Education International
Education International

Kenya: teacher unions and civil society unite to condemn the privatisation and commercialisation of education

published 26 January 2016 updated 27 January 2016

Education International has joined its affiliates and partners in Kenya to urge the government to halt the growth of edu-businesses throughout the country’s education sector.

Article 53 of Kenya’s Constitution makes it clear that every child has the immediate right to free and compulsory basic education. However, a 2009 Policy for Alternative Provision of Basic Education and Training (APBET), which recognises alternative or ‘non formal’ schools, has inadvertently opened the door to big corporations and edu-businesses to benefit from lower legal requirements and to profit from the delivery of non-formal education in areas of the country that remain largely under-served by public schools.

This legal loophole caught the attention of the United Nations Committee on Economic, Social and Cultural Rights, the United Nations Committee on the Rights of the Child and the African Commission on Human and Peoples’ Rights, all of which have expressed concern over the growing privatisation of education and fee charging for-profit schools in Kenya, such as Bridge International Academies.

“A precondition to achieve quality education for all is a qualified teacher in every classroom,” said Kenya National Union of Teachers (KNUT) Secretary General, Wilson Sossion said in response to the situation. “It’s astonishing that Bridge opposes a minimum requirement that 50 percent of their staff be qualified teachers. Equally, it is disturbing that the World Bank is promoting and financing the Bridge model.”

Most recently, on 21st January 2016, the 71st session of the United Nations Committee on the Rights of the Child asked the Kenyan government to respond to the growing privatisation of education, specifically the impact of Bridge on the quality of education in Kenya.  Olga Khazova, UN Committee member and Rapporteur for Kenya asked what the government is doing about Bridge being able to sidestep regulations that are meant to protect the quality of education children receive.

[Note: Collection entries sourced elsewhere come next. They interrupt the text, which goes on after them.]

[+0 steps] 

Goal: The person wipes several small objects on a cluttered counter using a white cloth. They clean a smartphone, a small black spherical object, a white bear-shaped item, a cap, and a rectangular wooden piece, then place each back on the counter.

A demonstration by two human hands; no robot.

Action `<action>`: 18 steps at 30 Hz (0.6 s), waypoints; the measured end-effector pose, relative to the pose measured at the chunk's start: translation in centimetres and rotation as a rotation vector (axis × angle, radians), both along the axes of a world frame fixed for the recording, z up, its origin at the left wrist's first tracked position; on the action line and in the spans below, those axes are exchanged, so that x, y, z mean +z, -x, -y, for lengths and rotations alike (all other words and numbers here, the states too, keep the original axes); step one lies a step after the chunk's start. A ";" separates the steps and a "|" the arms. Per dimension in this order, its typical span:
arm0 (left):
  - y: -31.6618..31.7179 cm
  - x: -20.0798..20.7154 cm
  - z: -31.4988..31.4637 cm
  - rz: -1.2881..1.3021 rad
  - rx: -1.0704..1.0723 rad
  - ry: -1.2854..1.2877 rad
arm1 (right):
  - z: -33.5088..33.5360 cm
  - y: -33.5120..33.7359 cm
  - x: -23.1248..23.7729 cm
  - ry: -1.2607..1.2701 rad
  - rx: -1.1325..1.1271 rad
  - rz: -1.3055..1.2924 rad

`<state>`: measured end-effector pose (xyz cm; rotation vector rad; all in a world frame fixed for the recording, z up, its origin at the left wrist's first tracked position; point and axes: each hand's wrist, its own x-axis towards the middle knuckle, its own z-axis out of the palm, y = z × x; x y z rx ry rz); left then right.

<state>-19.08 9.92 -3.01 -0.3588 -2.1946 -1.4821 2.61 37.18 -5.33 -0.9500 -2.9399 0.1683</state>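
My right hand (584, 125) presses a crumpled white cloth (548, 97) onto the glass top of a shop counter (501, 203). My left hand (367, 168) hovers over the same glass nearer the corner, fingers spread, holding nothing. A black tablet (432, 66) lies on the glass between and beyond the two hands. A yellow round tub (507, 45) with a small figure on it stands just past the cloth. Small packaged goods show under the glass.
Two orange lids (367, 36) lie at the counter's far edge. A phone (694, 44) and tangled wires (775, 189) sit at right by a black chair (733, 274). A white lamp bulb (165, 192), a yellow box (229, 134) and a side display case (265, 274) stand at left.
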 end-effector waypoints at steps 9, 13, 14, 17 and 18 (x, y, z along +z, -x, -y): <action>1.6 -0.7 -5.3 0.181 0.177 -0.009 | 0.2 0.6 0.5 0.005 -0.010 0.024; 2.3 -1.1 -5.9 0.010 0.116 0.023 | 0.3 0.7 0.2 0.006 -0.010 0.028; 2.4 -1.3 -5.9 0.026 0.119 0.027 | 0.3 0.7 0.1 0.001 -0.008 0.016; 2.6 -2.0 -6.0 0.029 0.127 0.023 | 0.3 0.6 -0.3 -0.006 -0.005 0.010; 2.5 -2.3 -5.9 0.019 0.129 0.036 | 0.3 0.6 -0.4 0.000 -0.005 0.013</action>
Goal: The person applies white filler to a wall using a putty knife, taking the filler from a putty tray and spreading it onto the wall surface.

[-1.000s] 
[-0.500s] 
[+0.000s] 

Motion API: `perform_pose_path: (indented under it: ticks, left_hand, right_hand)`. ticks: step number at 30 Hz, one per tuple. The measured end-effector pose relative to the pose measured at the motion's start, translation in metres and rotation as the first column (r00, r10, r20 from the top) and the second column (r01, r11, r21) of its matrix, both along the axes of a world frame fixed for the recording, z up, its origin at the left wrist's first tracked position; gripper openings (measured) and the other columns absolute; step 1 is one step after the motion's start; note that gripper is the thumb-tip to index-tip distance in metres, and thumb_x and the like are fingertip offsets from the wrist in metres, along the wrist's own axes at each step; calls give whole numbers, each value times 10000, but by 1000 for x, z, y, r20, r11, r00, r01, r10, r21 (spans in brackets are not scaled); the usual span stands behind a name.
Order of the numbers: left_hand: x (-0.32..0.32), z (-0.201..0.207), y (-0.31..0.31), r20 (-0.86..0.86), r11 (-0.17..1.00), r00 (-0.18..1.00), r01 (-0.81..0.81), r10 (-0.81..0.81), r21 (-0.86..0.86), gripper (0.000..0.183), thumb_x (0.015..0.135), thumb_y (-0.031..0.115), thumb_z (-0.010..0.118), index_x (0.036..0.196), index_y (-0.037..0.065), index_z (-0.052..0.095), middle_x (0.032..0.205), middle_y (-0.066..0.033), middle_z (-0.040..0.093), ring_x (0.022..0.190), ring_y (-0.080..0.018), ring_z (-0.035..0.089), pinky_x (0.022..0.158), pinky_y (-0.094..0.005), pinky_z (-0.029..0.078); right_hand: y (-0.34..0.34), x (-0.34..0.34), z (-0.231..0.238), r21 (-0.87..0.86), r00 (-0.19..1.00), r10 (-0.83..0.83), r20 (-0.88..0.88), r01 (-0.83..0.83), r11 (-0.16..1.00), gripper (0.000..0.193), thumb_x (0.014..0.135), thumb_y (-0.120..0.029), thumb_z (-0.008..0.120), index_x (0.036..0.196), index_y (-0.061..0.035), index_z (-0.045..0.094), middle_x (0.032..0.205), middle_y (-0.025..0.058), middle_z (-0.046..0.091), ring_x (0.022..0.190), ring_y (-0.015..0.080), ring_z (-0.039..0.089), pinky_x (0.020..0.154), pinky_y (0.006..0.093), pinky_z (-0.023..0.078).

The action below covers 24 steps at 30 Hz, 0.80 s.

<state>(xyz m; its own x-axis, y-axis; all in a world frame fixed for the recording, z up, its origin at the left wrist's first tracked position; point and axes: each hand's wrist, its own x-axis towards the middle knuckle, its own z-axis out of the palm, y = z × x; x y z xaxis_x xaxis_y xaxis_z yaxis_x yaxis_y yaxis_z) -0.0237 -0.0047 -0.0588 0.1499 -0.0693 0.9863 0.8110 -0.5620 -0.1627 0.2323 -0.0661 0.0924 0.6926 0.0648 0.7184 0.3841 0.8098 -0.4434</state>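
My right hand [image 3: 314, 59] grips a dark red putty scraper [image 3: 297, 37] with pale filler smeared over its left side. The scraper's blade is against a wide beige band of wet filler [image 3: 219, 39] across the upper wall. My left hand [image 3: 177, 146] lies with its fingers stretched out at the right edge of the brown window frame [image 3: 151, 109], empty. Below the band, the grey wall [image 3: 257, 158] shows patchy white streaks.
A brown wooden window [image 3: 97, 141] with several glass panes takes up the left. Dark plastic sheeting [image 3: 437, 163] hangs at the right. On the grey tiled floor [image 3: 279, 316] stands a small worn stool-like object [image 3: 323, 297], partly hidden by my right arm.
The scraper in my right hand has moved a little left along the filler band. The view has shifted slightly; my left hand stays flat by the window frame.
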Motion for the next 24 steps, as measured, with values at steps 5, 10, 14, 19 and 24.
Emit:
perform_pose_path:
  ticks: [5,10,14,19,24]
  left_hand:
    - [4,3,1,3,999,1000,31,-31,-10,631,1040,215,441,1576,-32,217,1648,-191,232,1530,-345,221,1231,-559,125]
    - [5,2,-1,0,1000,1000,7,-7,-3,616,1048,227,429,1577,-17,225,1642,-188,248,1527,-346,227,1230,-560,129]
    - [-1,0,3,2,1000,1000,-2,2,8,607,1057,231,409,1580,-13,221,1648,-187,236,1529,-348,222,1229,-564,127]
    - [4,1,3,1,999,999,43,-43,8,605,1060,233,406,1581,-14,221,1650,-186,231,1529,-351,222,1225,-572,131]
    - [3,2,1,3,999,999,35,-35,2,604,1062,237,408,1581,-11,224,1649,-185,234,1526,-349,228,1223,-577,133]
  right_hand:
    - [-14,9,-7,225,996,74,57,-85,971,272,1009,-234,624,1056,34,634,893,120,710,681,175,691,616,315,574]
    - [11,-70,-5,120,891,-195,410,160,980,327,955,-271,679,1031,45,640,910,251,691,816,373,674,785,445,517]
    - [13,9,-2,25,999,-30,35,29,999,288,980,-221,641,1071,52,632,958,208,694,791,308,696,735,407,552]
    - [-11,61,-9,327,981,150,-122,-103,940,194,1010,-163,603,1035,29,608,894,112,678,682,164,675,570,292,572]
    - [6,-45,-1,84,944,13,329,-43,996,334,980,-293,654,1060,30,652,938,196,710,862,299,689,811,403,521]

“Adopted in September 2015, the United Nations Sustainable Development Goal on education is clear: governments must ensure that all girls and boys complete free, equitable and quality primary and secondary education,” said Education International (EI)’s Angelo Gavrielatos. “The commercialisation of education represents the greatest threat to achieving this.”

Together, teacher unions and civil society are calling on the government to:

·         close existing legislative and regulatory loopholes and ensure compliance in relation to minimum national standards with respect to the provision of education. Registration of schools must be conditional on full compliance with minimum standards.

·         fulfil its obligations consistent with the UN Sustainable Development Goal 4. By adopting the Sustainable Development Goals governments have committed to ensure inclusive and equitable quality education and promote lifelong learning opportunities for all.  Target 4.1 requires governments to ensure that all girls and boys complete free, equitable and quality primary and secondary education leading to relevant and effective learning outcomes.

·         fulfil its primary obligation to properly and adequately fund free quality education for all children regardless of the background. This is crucial to Kenya’s future prosperity.